COVID-19 has also shone a light on the likelihood of future pandemics, which had been largely ignored despite the alarms of previous viruses and the fact they regularly featured in reports on global risks. The crisis has also highlighted the urgent need for climate action and to support the most vulnerable members of society.
“Clearly, COVID-19 has profound policy implications,” says Ashish Dafria, chief investment officer, Aviva. “The size of fiscal stimulus around the world is unprecedented; the amount of debt being issued is almost inconceivable. The second implication, into which we are putting a lot of thought, is the acceleration in structural shifts that we were seeing in the economy already.”
In terms of business impact, insurers will need to take pandemic risk into account, prepare for potential legal challenges to policy wording and factor in climate risk to their models, all of which will drive solvency risk. On the investment side, they will continue to face mounting pressure to incorporate environmental, social and governance (ESG) factors, and need to review their risk and regulatory capital allocation models to assess, for instance, whether downgraded credit ratings reflect a temporary or a more fundamental shift.3
In this context, ongoing low rates, continued regulatory changes and increasing pressure to integrate ESG are likely to be the key investment considerations for insurers in 2021 and beyond.

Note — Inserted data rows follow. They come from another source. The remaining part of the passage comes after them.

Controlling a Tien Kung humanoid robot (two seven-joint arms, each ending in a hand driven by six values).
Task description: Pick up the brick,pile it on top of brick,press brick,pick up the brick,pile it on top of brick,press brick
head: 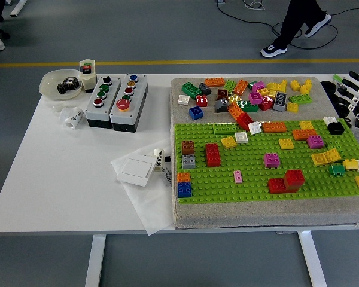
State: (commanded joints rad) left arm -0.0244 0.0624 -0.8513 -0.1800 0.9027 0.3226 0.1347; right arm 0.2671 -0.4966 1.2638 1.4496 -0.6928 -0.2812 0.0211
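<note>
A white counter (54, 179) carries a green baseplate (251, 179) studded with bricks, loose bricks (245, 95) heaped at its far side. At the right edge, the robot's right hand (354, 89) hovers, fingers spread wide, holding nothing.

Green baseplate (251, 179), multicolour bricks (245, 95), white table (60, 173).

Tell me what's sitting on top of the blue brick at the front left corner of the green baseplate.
An orange brick sits stacked on the blue brick. The blue brick's top studs are covered, so they cannot be seen.
</note>
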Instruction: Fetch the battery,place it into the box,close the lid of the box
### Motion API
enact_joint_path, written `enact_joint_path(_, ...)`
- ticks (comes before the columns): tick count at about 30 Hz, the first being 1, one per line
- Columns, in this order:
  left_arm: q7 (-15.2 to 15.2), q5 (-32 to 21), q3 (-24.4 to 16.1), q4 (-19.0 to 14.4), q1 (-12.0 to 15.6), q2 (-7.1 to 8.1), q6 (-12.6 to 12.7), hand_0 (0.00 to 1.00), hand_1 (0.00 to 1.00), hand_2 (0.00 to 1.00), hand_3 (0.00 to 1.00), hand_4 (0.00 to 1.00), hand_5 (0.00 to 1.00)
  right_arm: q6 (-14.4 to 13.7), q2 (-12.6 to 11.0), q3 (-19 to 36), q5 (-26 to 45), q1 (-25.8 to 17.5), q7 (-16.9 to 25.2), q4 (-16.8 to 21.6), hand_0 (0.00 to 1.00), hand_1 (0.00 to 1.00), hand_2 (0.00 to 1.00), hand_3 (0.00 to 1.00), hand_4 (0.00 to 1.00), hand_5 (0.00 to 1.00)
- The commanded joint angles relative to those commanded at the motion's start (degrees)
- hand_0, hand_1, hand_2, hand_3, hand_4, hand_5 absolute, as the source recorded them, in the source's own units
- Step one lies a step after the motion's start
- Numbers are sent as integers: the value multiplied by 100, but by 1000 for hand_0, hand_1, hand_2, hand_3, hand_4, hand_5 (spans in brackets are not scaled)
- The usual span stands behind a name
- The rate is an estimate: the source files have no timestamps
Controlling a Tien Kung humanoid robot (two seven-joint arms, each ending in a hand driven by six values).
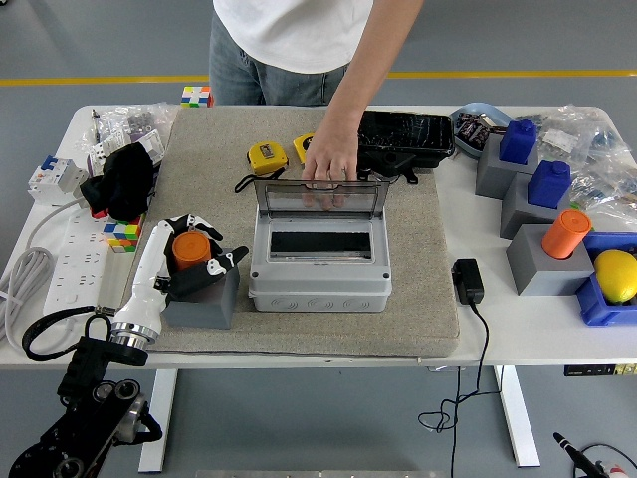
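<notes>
The left robot hand (pixel 189 261) is curled around the orange cylindrical battery (pixel 189 247), seated in its grey block holder (pixel 204 299). A loose grip risks dropping it short of the grey plastic box (pixel 318 261), whose clear lid (pixel 319 197) a person's hand (pixel 329 159) holds open. A beige mat (pixel 418 269) covers the cluttered white table (pixel 528 334).

Colours across a white table (pixel 518 344) with a beige mat (pixel 418 249).

A pale grey box (pixel 318 267) has a clear lid (pixel 320 198). The left hand (pixel 189 254), white with black fingers, surrounds an orange battery (pixel 189 246) on a grey block (pixel 204 299). Yellow tape measures (pixel 267 156) lie behind (black trim). Blue batteries (pixel 518 140) and another orange one (pixel 565 234) top grey blocks; a yellow lemon (pixel 617 275) fills a blue tray (pixel 595 309). The person's shirt (pixel 294 30) is white, jeans (pixel 239 75) blue.
</notes>
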Motion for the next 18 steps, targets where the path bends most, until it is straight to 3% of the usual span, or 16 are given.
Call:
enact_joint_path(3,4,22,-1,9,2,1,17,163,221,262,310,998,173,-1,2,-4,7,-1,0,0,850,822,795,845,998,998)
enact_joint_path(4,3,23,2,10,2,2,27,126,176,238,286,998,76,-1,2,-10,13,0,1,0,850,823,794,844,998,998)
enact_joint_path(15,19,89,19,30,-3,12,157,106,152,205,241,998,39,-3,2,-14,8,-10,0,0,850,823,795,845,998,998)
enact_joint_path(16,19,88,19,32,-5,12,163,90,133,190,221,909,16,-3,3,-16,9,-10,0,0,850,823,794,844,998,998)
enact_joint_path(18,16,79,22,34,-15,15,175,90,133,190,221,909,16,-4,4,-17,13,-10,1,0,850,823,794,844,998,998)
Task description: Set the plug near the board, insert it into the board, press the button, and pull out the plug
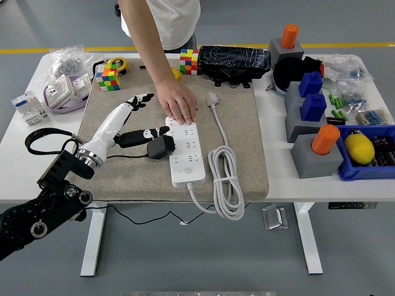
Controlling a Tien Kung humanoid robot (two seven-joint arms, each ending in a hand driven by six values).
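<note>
Plug (160, 147) lies loose beside the board (186, 151), just off the left hand's (133, 120) spread fingers; a person's hand (178, 103) steadies the board.

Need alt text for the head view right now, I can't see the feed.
The robot's left hand, fingers spread, rests on the mat beside a black plug lying just left of the white power strip. A person's hand presses the strip's far end. The right arm is out of view.
</note>
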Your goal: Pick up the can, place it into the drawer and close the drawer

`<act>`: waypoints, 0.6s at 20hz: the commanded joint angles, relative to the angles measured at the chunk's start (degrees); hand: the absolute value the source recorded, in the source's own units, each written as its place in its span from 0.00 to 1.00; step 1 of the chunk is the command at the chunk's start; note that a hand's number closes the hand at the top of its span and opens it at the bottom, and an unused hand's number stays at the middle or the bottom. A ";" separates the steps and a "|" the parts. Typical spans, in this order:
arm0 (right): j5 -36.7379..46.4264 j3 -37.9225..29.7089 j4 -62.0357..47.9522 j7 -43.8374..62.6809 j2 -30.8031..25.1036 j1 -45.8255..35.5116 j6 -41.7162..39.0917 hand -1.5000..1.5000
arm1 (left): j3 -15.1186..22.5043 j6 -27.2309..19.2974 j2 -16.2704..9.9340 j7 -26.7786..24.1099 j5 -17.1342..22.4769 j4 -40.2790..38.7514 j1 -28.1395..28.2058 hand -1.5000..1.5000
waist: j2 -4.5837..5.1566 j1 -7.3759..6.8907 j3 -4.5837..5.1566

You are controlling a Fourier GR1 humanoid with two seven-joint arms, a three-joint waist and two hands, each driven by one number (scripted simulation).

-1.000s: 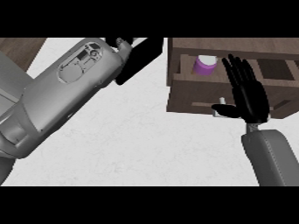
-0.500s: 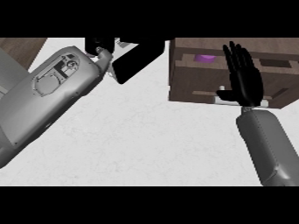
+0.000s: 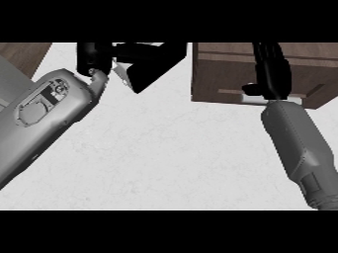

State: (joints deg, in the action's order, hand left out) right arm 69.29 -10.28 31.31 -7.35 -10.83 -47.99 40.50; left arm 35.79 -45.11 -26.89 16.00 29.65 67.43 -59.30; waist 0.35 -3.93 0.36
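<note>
**Pushing the drawer home with a flat hand**

My right hand (image 3: 272,74) lies with its fingers straight against the front of the wooden drawer (image 3: 223,79), at the far right of the counter; it grasps nothing, the fingers pointing away from me and running out of view at the far edge. My right forearm (image 3: 303,148) comes up from the near right, roughly in line with the push. I judge the step in hand to be closing the drawer, and the drawer front looks nearly flush with its cabinet, so little travel seems left.

The can does not show anywhere. I take it to be inside the drawer, hidden by the front and by my hand, but I cannot confirm that.

To do this well, I should keep the fingers flat on the front and press straight towards the far side, not sideways, so the drawer does not skew. I should stop once the front sits even.

My left hand (image 3: 128,59) hangs at the far left over the white counter (image 3: 172,158), well apart from the drawer; whether its fingers are curled I cannot tell.
</note>
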 commanded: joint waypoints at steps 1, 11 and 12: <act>1.13 -0.95 -7.64 2.54 0.60 -8.70 -0.34 0.00 | -0.92 0.87 -0.17 -3.16 -0.85 0.79 4.26 0.00 | 1.02 -0.47 -0.41; 0.21 -4.03 -16.11 2.03 -0.82 -14.66 2.71 0.00 | -0.07 0.64 -2.29 -0.87 -2.93 8.33 8.60 0.00 | 1.30 -1.70 -0.52; 0.27 -4.28 -16.57 1.70 -1.73 -14.77 3.17 0.00 | -1.07 1.20 -2.75 -1.33 -2.55 8.79 8.66 0.00 | 1.48 -1.88 -0.52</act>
State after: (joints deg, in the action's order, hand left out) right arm 70.79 -12.84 17.24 -5.61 -12.45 -59.24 42.77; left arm 34.99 -44.27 -29.14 14.69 27.50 74.25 -52.02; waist 1.12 -4.59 0.12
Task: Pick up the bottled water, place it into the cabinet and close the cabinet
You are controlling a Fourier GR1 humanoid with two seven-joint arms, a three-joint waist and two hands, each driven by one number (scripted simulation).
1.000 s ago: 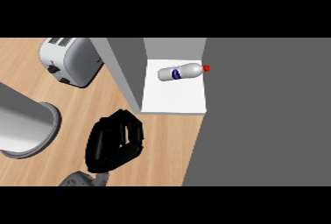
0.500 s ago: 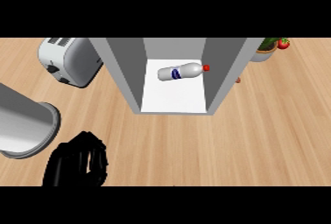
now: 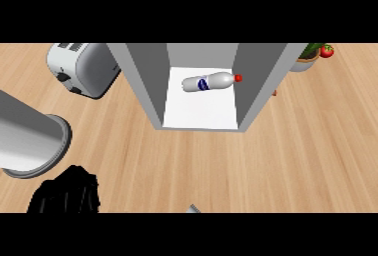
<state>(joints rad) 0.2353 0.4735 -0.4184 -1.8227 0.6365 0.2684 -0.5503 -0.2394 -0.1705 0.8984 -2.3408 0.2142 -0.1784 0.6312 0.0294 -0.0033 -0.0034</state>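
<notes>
The left hand (image 3: 65, 196) shows at the lower left edge of the view, a black shape low over the desk (image 3: 221, 165); its fingers seem bent together and hold nothing, well apart from the bottle (image 3: 210, 82). Just above and left of the fingers stands a big grey cylinder (image 3: 29, 142), tilted toward the left edge. Farther up from it is a toaster (image 3: 81, 67). Up and right of the fingers is the cabinet (image 3: 142, 80), open, with grey walls and a white floor. The bottle lies on its side on this white floor, red cap toward the right wall. Beyond the cabinet's right wall, in the top right corner, a bowl (image 3: 306, 62) holds something red and green.
</notes>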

Low interest rates: Impact on investments and business models
For insurers with large life and annuities books, low rates combined with increasing lifespans will impact business models, pushing companies to offer products for different life stages and non-monetary benefits and health services.4 This will allow them to maintain attractiveness when competing with asset managers, particularly as life and health coverage converge. Pressure will continue to mount on guaranteed products, which may shift from offering guaranteed returns to upside potential with downside protection.5
Many insurers are selling their annuities books as well, where the mix of capital intensity, lower profitability and administrative constraints makes them unattractive to retain. Rationalising costs, considering improvements, and entering structuring partnerships with potential buyers all represent efforts to limit the risk of undervaluation.6
However, insurers that remain active in this segment see opportunities in buying annuities books, from both competitors and corporate pension schemes. The latter is a significant trend in the UK, where bulk-purchase annuity supply exceeded £40 billion in 2020 and is projected to grow over the next five years. Commercially, it is a good opportunity for life insurers, but it raises the question of where to invest the assets once they land on the balance sheet.7
“Insurers buying bulk annuities face a number of challenges,” says Moiz Khan, head of insurance solutions at Aviva Investors. “Very low interest rates have made it expensive to price and hold capital for this business. While some of this can be addressed by investing in sufficiently long-dated and higher-yielding assets that generate cashflows, finding such assets that also comply with Solvency II matching adjustment regulations is a challenge in itself. Despite origination and deployment challenges, insurers operating in this space need to invest in real assets to be able to offer competitive pricing.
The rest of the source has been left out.